_Data extract_.
<<<<
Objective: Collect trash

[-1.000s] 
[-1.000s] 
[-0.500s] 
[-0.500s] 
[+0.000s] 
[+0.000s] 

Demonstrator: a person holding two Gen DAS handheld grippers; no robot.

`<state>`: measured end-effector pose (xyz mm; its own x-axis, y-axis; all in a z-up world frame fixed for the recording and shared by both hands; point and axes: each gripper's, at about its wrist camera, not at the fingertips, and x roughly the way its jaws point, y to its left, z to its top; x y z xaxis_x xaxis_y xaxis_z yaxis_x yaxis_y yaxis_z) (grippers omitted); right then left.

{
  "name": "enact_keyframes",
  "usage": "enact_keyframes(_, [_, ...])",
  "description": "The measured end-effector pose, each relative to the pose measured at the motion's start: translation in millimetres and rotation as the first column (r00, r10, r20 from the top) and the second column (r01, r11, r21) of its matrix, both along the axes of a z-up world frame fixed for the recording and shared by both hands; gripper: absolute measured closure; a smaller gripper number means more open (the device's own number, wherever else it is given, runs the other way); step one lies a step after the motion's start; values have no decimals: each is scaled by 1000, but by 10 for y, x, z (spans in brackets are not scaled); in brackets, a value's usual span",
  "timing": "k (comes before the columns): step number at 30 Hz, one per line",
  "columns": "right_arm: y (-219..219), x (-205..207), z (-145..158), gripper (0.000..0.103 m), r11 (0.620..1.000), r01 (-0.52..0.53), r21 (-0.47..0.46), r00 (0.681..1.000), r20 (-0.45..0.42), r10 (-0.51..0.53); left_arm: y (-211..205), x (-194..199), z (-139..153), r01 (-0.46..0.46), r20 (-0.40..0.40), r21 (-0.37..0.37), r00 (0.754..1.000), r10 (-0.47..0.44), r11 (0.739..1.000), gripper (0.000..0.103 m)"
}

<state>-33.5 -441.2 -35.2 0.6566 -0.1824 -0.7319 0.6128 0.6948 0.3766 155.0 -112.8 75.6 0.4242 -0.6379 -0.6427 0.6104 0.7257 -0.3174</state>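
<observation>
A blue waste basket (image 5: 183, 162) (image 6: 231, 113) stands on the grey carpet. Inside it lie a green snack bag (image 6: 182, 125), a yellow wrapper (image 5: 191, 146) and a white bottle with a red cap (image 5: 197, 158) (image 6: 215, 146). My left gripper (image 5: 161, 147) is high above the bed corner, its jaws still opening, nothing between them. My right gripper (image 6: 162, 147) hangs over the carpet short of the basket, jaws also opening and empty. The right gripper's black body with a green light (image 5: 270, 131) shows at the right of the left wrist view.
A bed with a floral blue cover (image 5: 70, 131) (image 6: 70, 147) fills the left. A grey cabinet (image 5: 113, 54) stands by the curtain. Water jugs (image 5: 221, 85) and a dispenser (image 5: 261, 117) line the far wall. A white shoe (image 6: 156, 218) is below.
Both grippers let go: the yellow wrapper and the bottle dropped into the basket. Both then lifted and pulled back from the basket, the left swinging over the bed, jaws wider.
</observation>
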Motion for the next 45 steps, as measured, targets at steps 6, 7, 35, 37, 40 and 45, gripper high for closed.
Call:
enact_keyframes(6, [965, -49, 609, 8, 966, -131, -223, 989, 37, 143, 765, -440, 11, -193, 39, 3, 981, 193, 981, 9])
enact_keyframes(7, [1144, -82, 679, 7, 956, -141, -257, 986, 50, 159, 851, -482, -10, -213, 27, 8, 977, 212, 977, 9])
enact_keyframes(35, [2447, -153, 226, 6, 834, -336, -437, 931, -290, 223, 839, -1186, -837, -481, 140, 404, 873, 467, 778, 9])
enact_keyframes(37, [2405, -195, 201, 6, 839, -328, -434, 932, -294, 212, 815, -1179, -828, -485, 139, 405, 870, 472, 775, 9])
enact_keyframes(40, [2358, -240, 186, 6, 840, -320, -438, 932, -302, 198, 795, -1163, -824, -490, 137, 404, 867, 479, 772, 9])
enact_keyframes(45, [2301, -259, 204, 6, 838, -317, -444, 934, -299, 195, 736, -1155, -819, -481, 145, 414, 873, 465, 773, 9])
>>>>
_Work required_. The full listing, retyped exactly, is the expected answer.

_Your solution_.
Objective: Collect trash

[-1.000s] 
[-1.000s] 
[-0.500s] 
[-0.500s] 
[+0.000s] 
[+0.000s] 

Demonstrator: a person holding two Gen DAS handheld grippers; no robot.

`<state>`: measured end-effector pose (xyz mm; its own x-axis, y-axis; all in a z-up world frame fixed for the recording and shared by both hands; point and axes: each gripper's, at about its wrist camera, not at the fingertips, and x roughly the way its jaws point, y to its left, z to its top; x y z xaxis_x xaxis_y xaxis_z yaxis_x yaxis_y yaxis_z) (grippers omitted); right then left.

{
  "name": "enact_keyframes",
  "usage": "enact_keyframes(_, [_, ...])",
  "description": "The measured end-effector pose, each relative to the pose measured at the motion's start: translation in millimetres and rotation as the first column (r00, r10, r20 from the top) and the second column (r01, r11, r21) of its matrix, both along the axes of a z-up world frame fixed for the recording and shared by both hands; gripper: absolute measured closure; a smaller gripper number means more open (the device's own number, wherever else it is given, runs the other way); step one lies a step after the motion's start; values have no decimals: each is scaled by 1000, but by 10 for y, x, z (spans in brackets are not scaled); in brackets, a value's usual span",
  "timing": "k (comes before the columns): step number at 30 Hz, one per line",
  "columns": "right_arm: y (-219..219), x (-205..207), z (-145..158), gripper (0.000..0.103 m), r11 (0.620..1.000), r01 (-0.52..0.53), r21 (-0.47..0.46), r00 (0.681..1.000), r20 (-0.45..0.42), r10 (-0.51..0.53); left_arm: y (-211..205), x (-194..199), z (-139..153), r01 (-0.46..0.46), r20 (-0.40..0.40), r21 (-0.37..0.37), r00 (0.754..1.000), r10 (-0.47..0.44), r11 (0.739..1.000), gripper (0.000..0.103 m)"
}

<state>-33.5 -441.2 -35.2 0.6566 -0.1824 -0.7319 0.6128 0.6948 0.3766 155.0 -112.8 75.6 0.4242 -0.6379 -0.6427 0.6104 0.7257 -0.3174</state>
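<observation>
A blue waste basket (image 5: 183, 162) (image 6: 231, 113) stands on the grey carpet. Inside it lie a green snack bag (image 6: 182, 125), a yellow wrapper (image 5: 191, 146) and a white bottle with a red cap (image 5: 197, 158) (image 6: 215, 146). My left gripper (image 5: 161, 147) is high above the bed corner, its jaws still opening, nothing between them. My right gripper (image 6: 162, 147) hangs over the carpet short of the basket, jaws also opening and empty. The right gripper's black body with a green light (image 5: 270, 131) shows at the right of the left wrist view.
A bed with a floral blue cover (image 5: 70, 131) (image 6: 70, 147) fills the left. A grey cabinet (image 5: 113, 54) stands by the curtain. Water jugs (image 5: 221, 85) and a dispenser (image 5: 261, 117) line the far wall. A white shoe (image 6: 156, 218) is below.
Both grippers let go: the yellow wrapper and the bottle dropped into the basket. Both then lifted and pulled back from the basket, the left swinging over the bed, jaws wider.
</observation>
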Motion for the next 45 steps, as measured, targets at steps 6, 7, 35, 37, 40 and 45, gripper high for closed.
Call:
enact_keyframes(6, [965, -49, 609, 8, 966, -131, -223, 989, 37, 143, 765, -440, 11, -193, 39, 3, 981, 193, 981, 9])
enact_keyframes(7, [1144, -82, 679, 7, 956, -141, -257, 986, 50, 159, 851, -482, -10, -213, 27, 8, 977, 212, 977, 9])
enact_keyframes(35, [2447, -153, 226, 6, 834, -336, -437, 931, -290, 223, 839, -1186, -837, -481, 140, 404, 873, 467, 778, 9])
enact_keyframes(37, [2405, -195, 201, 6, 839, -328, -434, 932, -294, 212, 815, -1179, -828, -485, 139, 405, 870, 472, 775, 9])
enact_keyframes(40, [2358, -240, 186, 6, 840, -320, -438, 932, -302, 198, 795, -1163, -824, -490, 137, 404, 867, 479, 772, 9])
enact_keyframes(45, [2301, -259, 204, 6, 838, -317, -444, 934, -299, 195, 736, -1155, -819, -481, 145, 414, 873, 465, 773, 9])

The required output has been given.